Your task is to repeat the entries below exactly and to leave their images out.

**Source material:**
= = = =

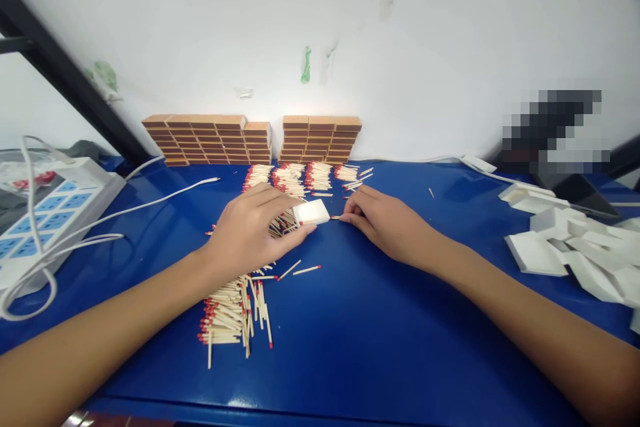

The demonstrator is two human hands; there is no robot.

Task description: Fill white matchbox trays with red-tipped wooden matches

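Note:
My left hand [257,223] grips a white matchbox tray [312,211] between thumb and fingers, above the blue tabletop. Just to its right, my right hand [383,219] is closed in a pinch on a match [335,217], whose tip points toward the tray. Below my left hand lies a heap of red-headed matches [225,313], some strewn at odd angles. A loose match [307,270] rests to the right of that heap. Beyond my hands are several small bundles of matches [317,177] in a row. My left hand covers part of the matches beneath it.
Stacked brown matchboxes [205,140] stand against the wall, with a second stack [320,139] beside them. White trays [565,240] are piled at the right. A power strip [55,213] with white cables [165,197] occupies the left side of the blue table [400,347].

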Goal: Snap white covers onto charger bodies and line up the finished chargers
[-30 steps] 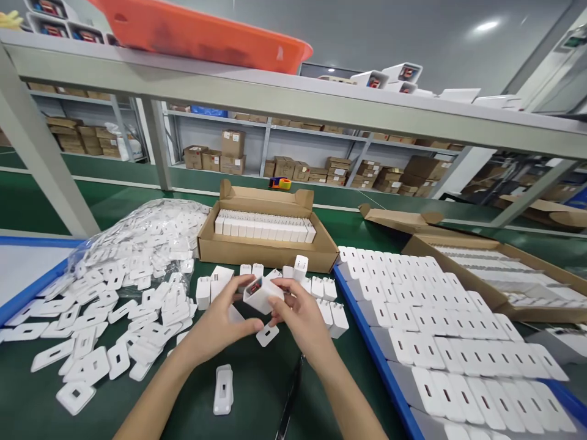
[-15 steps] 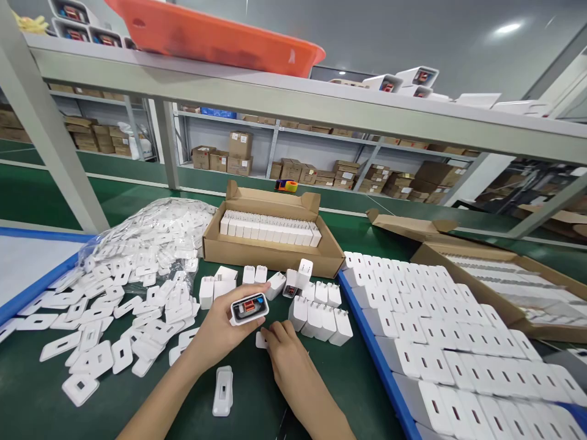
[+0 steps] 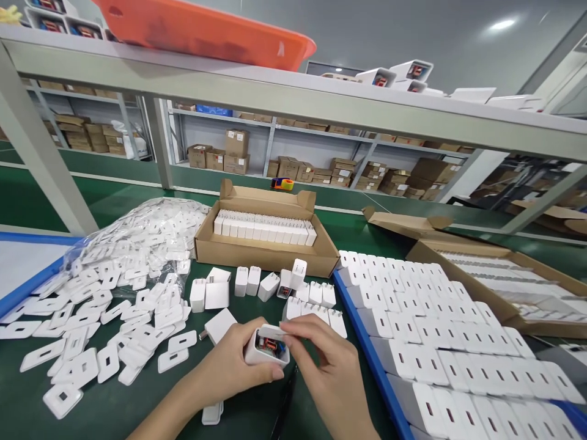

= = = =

**Expected answer:**
The demonstrator is two human hands; there is no robot.

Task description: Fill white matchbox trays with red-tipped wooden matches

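Note:
My left hand [257,223] grips a white matchbox tray [312,211] between thumb and fingers, above the blue tabletop. Just to its right, my right hand [383,219] is closed in a pinch on a match [335,217], whose tip points toward the tray. Below my left hand lies a heap of red-headed matches [225,313], some strewn at odd angles. A loose match [307,270] rests to the right of that heap. Beyond my hands are several small bundles of matches [317,177] in a row. My left hand covers part of the matches beneath it.
Stacked brown matchboxes [205,140] stand against the wall, with a second stack [320,139] beside them. White trays [565,240] are piled at the right. A power strip [55,213] with white cables [165,197] occupies the left side of the blue table [400,347].
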
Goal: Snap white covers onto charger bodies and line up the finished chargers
[-30 steps] 
[-15 steps] 
[+0 steps] 

With this, the answer is done.